Work instruction:
Your answer must be the lines from the top of the listing below through the line that holds "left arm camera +", retyped exactly, with no pictures.

Source material:
##############################
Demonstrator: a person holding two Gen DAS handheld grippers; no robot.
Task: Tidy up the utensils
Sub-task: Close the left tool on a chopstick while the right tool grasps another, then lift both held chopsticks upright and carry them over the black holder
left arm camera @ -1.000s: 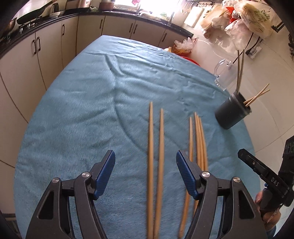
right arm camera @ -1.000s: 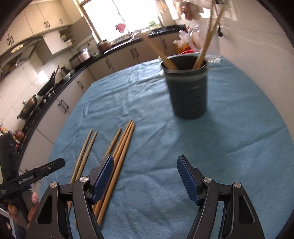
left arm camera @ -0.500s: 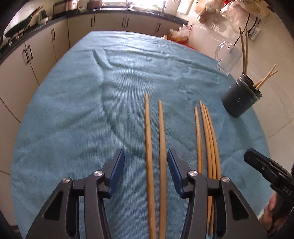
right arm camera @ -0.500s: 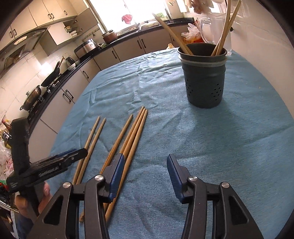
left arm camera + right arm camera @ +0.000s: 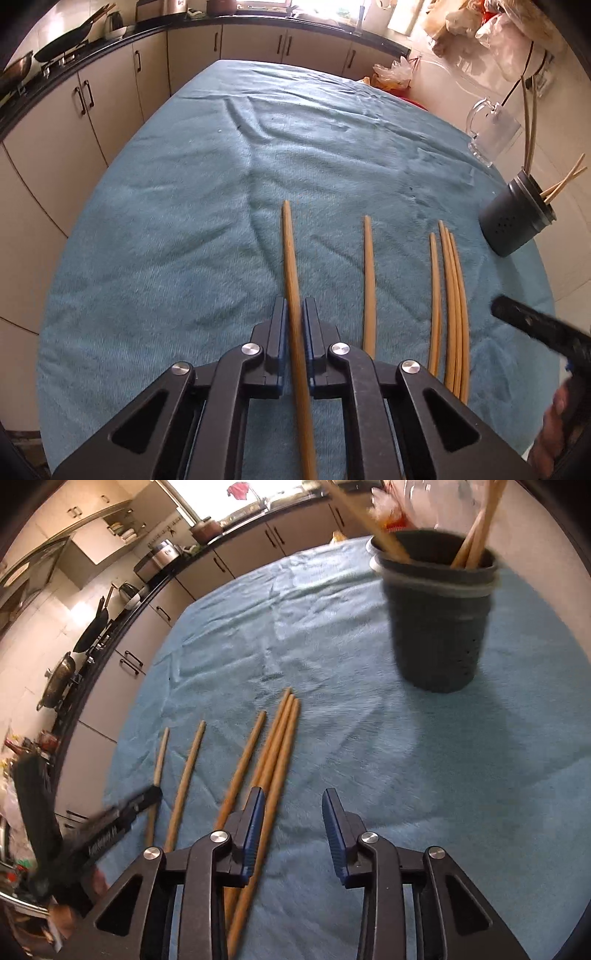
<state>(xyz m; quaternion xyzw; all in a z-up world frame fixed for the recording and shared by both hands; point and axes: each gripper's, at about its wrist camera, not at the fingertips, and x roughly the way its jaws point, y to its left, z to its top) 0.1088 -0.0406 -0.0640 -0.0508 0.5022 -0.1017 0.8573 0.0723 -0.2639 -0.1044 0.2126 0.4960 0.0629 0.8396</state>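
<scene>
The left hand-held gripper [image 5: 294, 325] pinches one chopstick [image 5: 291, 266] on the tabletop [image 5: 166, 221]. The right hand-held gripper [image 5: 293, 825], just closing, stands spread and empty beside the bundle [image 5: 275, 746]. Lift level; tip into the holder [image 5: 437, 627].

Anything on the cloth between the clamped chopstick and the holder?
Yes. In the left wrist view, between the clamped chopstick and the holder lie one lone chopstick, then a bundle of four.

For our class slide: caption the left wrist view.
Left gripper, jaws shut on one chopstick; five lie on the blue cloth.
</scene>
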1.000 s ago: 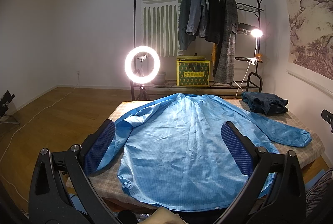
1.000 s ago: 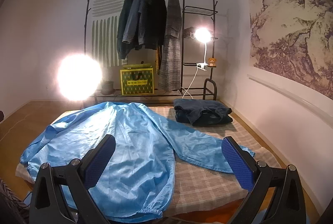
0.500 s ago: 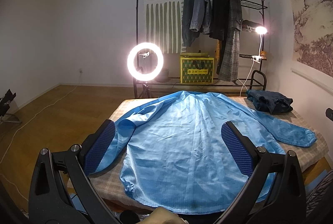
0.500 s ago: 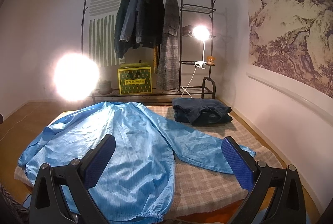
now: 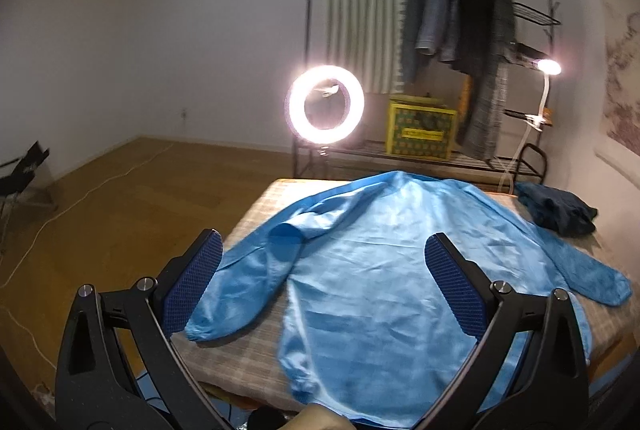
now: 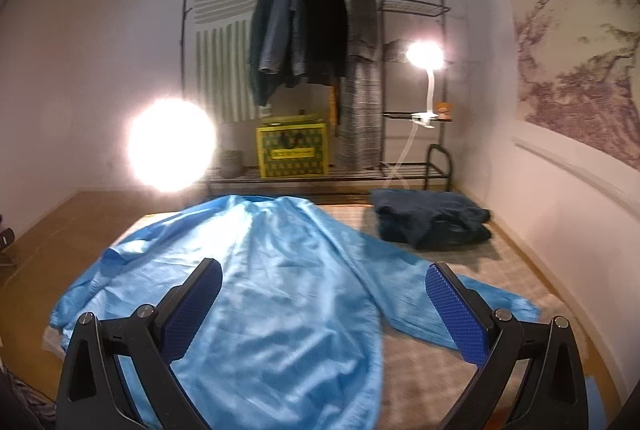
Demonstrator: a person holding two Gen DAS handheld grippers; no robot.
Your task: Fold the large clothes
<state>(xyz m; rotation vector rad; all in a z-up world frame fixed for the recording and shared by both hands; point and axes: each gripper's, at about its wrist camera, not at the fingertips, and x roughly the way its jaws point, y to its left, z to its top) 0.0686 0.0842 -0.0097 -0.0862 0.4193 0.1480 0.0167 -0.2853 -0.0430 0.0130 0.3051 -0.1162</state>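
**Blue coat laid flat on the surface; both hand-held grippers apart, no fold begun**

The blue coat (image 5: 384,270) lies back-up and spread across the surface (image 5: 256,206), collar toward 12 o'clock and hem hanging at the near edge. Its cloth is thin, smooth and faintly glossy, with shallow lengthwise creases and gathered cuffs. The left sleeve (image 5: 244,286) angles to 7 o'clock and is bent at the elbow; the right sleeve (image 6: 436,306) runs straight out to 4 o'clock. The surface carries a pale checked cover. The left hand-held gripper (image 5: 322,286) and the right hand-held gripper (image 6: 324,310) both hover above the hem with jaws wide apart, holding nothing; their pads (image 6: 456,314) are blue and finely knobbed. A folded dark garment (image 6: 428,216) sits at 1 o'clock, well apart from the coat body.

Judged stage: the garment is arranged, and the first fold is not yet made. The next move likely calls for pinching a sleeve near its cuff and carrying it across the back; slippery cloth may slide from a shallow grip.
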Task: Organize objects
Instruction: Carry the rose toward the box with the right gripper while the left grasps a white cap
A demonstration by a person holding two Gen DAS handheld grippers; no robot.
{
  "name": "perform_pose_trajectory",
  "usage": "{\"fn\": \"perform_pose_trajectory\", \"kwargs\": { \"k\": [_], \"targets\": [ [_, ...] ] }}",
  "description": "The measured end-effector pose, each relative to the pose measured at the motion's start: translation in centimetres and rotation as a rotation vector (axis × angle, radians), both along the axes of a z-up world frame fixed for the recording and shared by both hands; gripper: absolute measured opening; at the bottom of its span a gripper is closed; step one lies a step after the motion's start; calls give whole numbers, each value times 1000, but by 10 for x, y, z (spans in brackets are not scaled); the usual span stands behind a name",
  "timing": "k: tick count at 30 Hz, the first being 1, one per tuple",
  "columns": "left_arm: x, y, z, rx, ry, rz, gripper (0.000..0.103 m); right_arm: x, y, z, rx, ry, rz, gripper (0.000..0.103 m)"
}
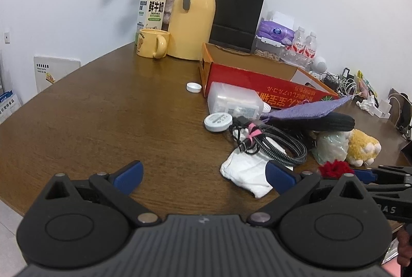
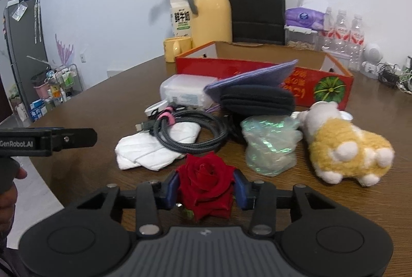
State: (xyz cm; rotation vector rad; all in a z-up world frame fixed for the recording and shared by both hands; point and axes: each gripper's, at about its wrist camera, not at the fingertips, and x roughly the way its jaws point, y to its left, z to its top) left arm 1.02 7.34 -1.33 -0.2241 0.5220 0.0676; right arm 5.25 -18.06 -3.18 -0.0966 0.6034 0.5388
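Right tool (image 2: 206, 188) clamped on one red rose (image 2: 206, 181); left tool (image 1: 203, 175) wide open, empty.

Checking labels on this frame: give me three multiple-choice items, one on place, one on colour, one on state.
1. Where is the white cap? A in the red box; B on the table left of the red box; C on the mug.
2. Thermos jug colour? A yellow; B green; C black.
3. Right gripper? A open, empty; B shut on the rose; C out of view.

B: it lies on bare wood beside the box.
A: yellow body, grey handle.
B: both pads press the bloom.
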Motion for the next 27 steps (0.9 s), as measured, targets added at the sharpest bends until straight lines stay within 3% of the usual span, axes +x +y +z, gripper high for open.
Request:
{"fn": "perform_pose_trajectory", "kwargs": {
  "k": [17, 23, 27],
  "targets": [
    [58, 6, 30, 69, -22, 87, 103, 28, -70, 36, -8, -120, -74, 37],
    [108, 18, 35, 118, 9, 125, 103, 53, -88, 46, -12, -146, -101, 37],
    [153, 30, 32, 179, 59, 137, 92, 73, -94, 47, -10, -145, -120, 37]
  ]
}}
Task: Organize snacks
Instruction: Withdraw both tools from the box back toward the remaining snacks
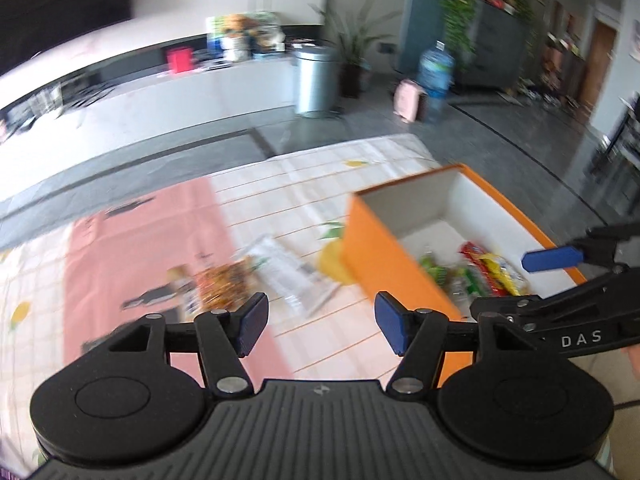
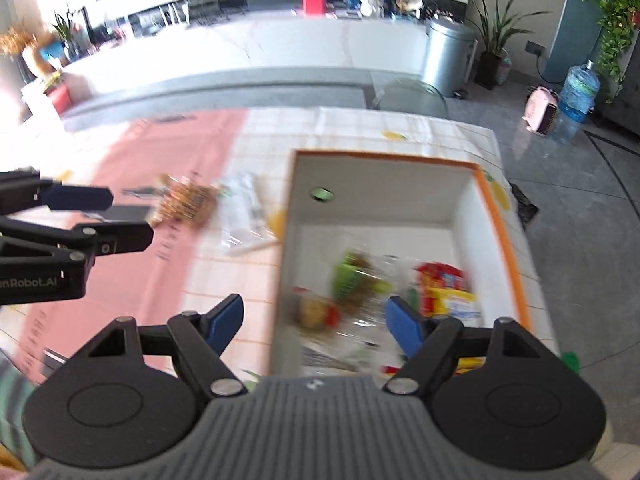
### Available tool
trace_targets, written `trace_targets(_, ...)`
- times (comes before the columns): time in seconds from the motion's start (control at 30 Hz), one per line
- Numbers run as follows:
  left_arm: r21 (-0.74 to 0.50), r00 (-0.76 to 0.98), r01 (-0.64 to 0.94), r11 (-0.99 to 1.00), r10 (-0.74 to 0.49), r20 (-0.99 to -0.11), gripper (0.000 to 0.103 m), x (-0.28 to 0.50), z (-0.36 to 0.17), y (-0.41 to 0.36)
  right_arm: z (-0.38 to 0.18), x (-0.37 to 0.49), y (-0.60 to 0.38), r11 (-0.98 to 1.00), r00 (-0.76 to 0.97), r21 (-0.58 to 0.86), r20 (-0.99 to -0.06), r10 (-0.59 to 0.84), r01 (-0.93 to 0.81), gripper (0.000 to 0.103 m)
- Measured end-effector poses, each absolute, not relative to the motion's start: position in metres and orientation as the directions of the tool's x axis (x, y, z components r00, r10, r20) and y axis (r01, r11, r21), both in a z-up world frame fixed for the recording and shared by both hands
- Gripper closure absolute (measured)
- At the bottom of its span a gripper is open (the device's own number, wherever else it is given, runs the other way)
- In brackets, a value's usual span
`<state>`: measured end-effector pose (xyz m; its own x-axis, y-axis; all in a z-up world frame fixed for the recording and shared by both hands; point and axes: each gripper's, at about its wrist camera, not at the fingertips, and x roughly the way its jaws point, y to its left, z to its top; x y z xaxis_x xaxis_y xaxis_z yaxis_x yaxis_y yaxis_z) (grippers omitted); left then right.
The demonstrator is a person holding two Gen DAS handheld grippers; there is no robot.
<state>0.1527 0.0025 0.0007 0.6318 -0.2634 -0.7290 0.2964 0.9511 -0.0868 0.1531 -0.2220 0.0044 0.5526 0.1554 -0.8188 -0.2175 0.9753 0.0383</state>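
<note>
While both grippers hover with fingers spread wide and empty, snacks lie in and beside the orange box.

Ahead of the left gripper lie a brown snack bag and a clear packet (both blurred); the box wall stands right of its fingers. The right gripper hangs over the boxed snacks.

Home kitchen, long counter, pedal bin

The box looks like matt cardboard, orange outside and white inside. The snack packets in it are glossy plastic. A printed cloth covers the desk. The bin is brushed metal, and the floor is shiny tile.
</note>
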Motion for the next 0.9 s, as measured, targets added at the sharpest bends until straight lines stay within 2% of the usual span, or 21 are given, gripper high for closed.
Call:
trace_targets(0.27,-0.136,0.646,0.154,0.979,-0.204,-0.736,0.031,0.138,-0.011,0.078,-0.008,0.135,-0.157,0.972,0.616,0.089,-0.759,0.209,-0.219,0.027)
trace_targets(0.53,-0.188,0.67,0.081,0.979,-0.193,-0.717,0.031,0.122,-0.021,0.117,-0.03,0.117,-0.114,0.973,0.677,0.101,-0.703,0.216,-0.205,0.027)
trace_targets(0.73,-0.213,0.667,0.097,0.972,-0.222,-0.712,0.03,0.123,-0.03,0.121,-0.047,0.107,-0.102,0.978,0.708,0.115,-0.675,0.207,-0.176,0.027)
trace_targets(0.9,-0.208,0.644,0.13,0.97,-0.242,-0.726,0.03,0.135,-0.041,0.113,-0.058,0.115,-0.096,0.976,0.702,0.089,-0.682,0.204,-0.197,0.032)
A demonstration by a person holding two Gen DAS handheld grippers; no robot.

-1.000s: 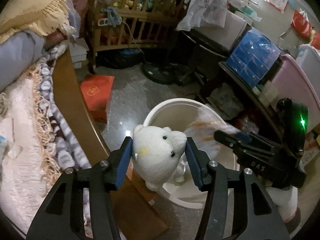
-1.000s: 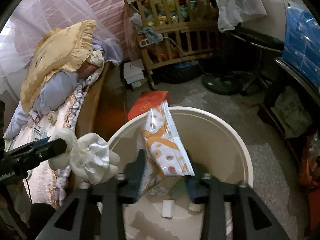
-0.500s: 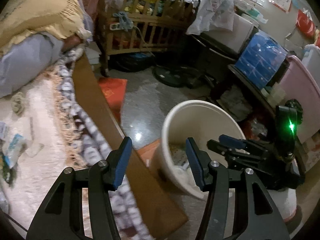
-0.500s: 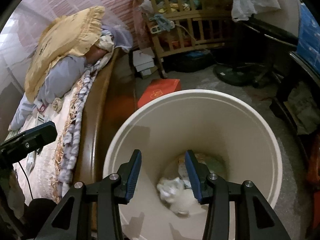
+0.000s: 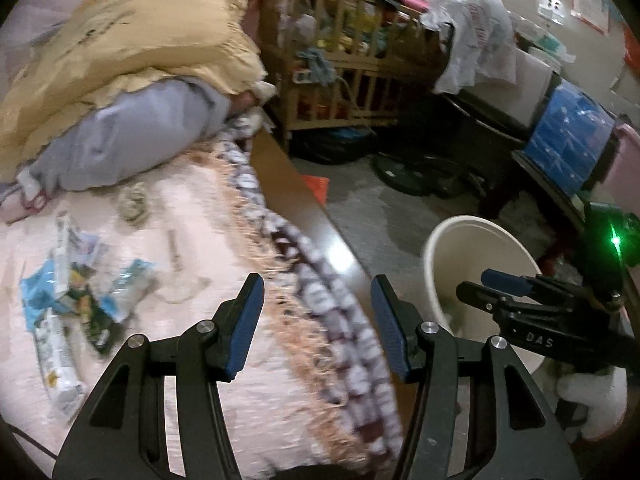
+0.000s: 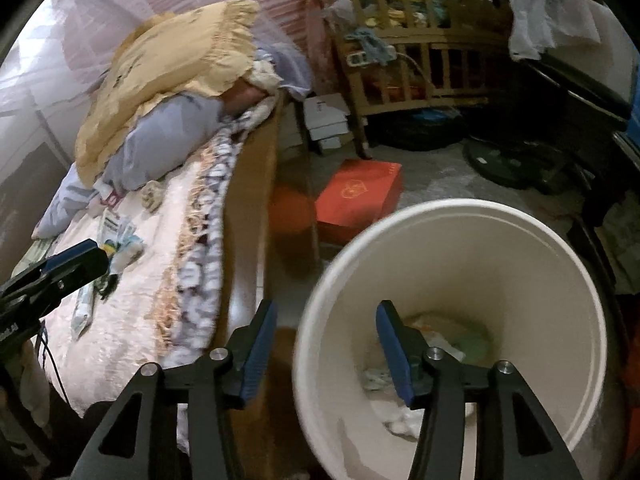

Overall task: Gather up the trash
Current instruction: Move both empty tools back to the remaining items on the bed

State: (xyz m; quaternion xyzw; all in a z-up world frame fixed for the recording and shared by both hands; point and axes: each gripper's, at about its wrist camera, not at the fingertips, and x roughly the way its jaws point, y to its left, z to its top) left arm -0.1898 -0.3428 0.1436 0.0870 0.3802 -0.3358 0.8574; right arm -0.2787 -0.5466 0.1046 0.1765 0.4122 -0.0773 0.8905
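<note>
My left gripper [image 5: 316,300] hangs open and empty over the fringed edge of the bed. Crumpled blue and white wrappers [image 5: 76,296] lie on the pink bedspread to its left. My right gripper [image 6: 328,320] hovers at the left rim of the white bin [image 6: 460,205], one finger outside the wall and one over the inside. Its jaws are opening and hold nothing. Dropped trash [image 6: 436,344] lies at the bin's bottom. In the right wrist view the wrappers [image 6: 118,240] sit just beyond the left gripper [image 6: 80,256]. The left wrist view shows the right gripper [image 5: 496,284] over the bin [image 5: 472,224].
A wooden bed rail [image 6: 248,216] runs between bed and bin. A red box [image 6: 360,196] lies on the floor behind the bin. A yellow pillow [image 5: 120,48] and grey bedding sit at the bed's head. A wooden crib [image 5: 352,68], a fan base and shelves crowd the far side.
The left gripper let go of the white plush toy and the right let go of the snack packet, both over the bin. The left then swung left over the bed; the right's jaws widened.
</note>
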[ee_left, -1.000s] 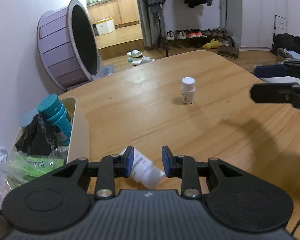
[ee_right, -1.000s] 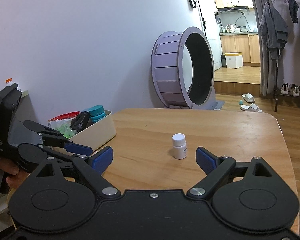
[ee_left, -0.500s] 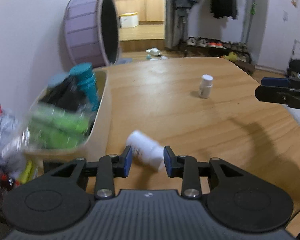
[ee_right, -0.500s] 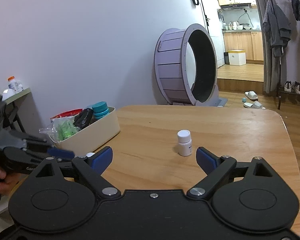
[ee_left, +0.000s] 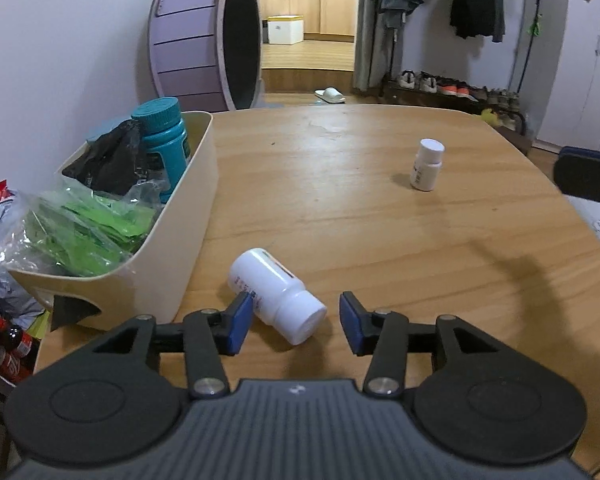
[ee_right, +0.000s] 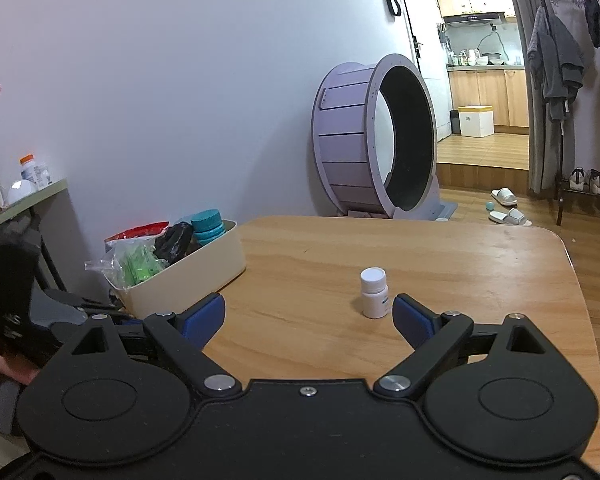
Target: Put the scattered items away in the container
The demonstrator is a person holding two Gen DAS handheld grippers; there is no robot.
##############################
Task answer:
Demonstrator: a person holding two Gen DAS handheld grippers; no robot.
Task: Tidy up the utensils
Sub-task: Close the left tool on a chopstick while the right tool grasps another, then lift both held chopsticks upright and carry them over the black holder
left arm camera @ -1.000s: 
right arm camera @ -1.000s: 
left arm camera @ -0.500s: 
right arm camera @ -0.500s: 
left arm camera + right arm camera @ +0.000s: 

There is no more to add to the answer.